Real-time measurement of multiple intramolecular distances during protein folding reactions: a multisite stopped-flow fluorescence energy-transfer study of yeast phosphoglycerate kinase.

Understanding the set of rules which dictate how the primary amino acid sequence determines tertiary structure is an unsolved problem in biophysics. If it were possible to simultaneously measure all of the intramolecular distances in a protein (in real time) during a folding reaction, the "second" genetic code problem would be solved. Regrettably, no such technique currently exists. As a first step toward this goal, an optical distance assay system has been developed for a two-domain protein, yeast phosphoglycerate kinase (PGK), using Förster resonance energy transfer [Lillo, M. P., et al. (1997) Biochemistry 36, 11261-11272]. In this study, real-time stopped-flow distance changes are measured using six unique pairs of donor/acceptor fluorescent labels strategically placed throughout the tertiary structure of PGK. These multiple donor/acceptor sites were genetically engineered into PGK by cysteine substitution mutagenesis followed by extrinsic labeling with fluorescent probes, 5-[[[(2-iodoacetyl)amino]ethyl]amino]naphthalenesulfonic acid (as a donor) and 5-iodoacetamidofluorescein (acceptor). The unfolding of PGK is found to be a sequential multistep process (native --> I1 --> I2 --> unfolded) with rate constants of 0.30, 0.16, and 0.052 s-1, respectively (from native to unfolded). Unique to this unfolding study, six intramolecular distance vectors have been resolved for both the I1 and I2 states. With this distance information, it is shown that the transition from the native to I1 state can be modeled as a large hinge-bending motion, in which both domains "swing away" from each other by about 15 A. As the domains move apart, the carboxyl-terminal domain rotates almost 90 degrees about the hinge region connecting the two domains.

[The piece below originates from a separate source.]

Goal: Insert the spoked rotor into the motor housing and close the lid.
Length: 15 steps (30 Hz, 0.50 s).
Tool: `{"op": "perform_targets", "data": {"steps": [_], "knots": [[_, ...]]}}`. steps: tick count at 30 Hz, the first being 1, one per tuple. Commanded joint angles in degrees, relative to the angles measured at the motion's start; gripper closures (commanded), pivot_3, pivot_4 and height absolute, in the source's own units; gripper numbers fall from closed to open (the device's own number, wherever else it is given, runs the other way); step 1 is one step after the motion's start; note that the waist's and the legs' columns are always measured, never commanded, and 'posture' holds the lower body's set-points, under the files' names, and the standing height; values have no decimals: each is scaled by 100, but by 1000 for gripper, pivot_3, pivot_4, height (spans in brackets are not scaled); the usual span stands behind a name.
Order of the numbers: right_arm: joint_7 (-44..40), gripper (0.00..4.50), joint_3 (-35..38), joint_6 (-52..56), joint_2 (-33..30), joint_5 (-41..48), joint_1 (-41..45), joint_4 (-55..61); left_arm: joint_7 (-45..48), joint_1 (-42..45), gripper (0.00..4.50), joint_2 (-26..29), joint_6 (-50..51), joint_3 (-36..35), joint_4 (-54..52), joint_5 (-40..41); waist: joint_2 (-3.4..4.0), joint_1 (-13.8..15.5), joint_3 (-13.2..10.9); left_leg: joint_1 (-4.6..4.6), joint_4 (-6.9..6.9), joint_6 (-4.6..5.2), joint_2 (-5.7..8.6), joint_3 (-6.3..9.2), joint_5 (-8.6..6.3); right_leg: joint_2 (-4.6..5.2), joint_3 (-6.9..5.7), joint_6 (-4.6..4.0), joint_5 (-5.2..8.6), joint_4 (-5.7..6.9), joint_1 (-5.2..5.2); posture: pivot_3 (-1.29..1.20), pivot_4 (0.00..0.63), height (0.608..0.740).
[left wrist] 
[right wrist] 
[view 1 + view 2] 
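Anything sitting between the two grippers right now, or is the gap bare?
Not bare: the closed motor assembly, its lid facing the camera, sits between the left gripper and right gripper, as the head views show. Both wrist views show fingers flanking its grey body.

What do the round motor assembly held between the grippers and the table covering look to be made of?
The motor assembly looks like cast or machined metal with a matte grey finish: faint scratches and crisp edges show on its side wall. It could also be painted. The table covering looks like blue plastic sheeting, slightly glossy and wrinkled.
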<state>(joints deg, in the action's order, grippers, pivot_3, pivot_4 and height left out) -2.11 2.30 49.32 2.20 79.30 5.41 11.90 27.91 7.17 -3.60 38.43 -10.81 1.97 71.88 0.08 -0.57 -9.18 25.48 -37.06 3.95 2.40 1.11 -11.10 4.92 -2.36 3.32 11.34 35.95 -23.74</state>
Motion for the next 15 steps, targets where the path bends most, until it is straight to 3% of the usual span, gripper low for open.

It is also shown that the amino-terminal domain remains intact during the native --> I1 transition, consistent with our previous site-specific tryptophan fluorescence anisotropy stopped-flow study [Beechem, J. M., et al. (1995) Biochemistry 34, 13943-13948]. Future experiments are proposed which will attempt to resolve in detail the unfolding/refolding transitions in this protein with a resolution of approximately 5-10 A.